As the decades have rushed by, I have become less interested in rituals, sacred texts, icons and esoteric practices. My goal has been to take my practice to the streets, outside of the Buddhist temple and my home. I wanted to implement the teachings of compassion and wisdom.
I became very intentional about smiling as a spiritual practice.
My original focus was to smile at the forgotten population, old people. There are so many of them; those baby boomers now gone old. They are specters moving silently up and down the grocery aisles bent over their carts. Swirling around them are the distracted parents, caffeinated, suited up, dressed up office workers, the lithe and tenuous young people. I have been all of them. I began deliberately catching an older person’s eye. And smiled. Here is what happened. They look surprised.
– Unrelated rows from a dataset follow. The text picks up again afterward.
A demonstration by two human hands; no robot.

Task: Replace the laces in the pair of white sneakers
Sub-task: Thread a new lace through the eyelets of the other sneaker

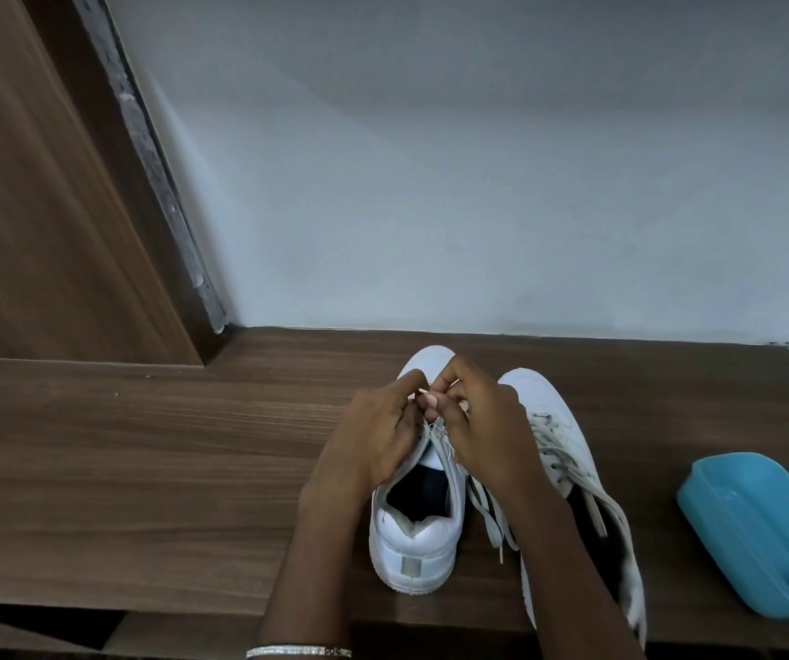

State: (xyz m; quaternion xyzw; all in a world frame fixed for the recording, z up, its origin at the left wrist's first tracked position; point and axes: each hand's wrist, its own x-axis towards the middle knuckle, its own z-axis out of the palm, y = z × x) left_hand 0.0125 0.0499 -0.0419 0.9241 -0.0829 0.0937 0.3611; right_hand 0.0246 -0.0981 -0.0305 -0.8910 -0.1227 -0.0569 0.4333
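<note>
Pair of white sneakers stands side by side on the counter [145,469]. Left grip [373,431] and right grip [483,421] are both closed, pinching the lace [441,438] over the tongue of the left sneaker [414,540]. Lace judged soft, light, limp: best taken at its stiff tip. Right sneaker [540,397] is loosely laced. Blue tray [764,540] nearby shows no contents in view

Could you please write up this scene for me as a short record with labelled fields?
surface: wooden table
left sneaker: heel toward camera
left hand: grips left sneaker's side
right hand: pinches lace over left sneaker
right sneaker: laced, ends loose
blue tub: right, apart from sneakers
</note>
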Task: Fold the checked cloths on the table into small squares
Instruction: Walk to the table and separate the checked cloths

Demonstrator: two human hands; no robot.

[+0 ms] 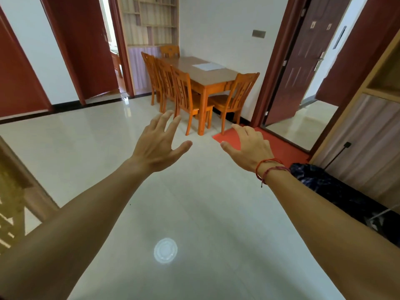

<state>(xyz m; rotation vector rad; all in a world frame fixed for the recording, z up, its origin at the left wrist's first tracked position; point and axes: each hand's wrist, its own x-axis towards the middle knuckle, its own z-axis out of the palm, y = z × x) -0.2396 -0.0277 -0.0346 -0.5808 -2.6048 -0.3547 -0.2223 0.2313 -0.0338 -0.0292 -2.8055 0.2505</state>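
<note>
**A:** Grip first. Holding anything?

**B:** Nothing at all. Left hand back-up at mid-frame, fingers fanned wide, thumb stretched toward the centre. Right hand to the right of it, fingers drooped in a loose curl, thumb pointing inward, nothing pinched. Red string bracelet round that wrist.

**A:** Touching anything?

**B:** No. Both out in the air over glossy pale floor tiles, apart from each other and from every piece of furniture.

**A:** And the cloths?

**B:** Nowhere near the hands. Wooden dining table in the upper centre of the frame, above the gap between the hands, with wooden chairs drawn up round it. On its top, one pale flat sheet. Probably a cloth to be folded, but too small to make out any check, or to tell one layer from several.

**A:** Direction from the grip?

**B:** Up-frame, more or less dead ahead, well apart. Sideways, roughly midway between the two hands, so neither clearly nearer. Long axis of the table from upper left to lower right. That of the sheet seemingly the same, though hard to say for sure.

**A:** So the step in hand?

**B:** By the look of it, only the approach, with folding not yet begun. Next, most likely: skirt the near chairs and the red mat lower right of the table, then stand at an open edge with the sheet within reach of both hands.
</note>
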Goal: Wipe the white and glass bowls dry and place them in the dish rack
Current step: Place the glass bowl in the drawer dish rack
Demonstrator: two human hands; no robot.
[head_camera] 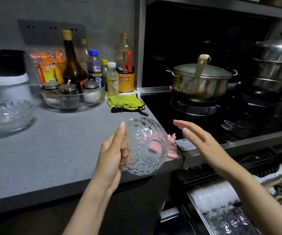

Then they straightened up, brightened up and smiled back. They perhaps felt really seen for the first time in a day, week or month.
Then I moved on to everyone. Intentional smiling. Not the automatic vacant smiling. Intentional smiling is when you engage with another human being right now. You silently share yourself with them. You honor them on the spot.
In traffic, on walks and at work I smile. No words. A smile. I have never had a person frown back. The unbearable softness of people waiting to be seen is overwhelming. The mutual heart openings are the best part of any day. How much smiling I have done in a day is a barometer of how awake I have been to the planet.
Smile quietly from the heart. A simple practice.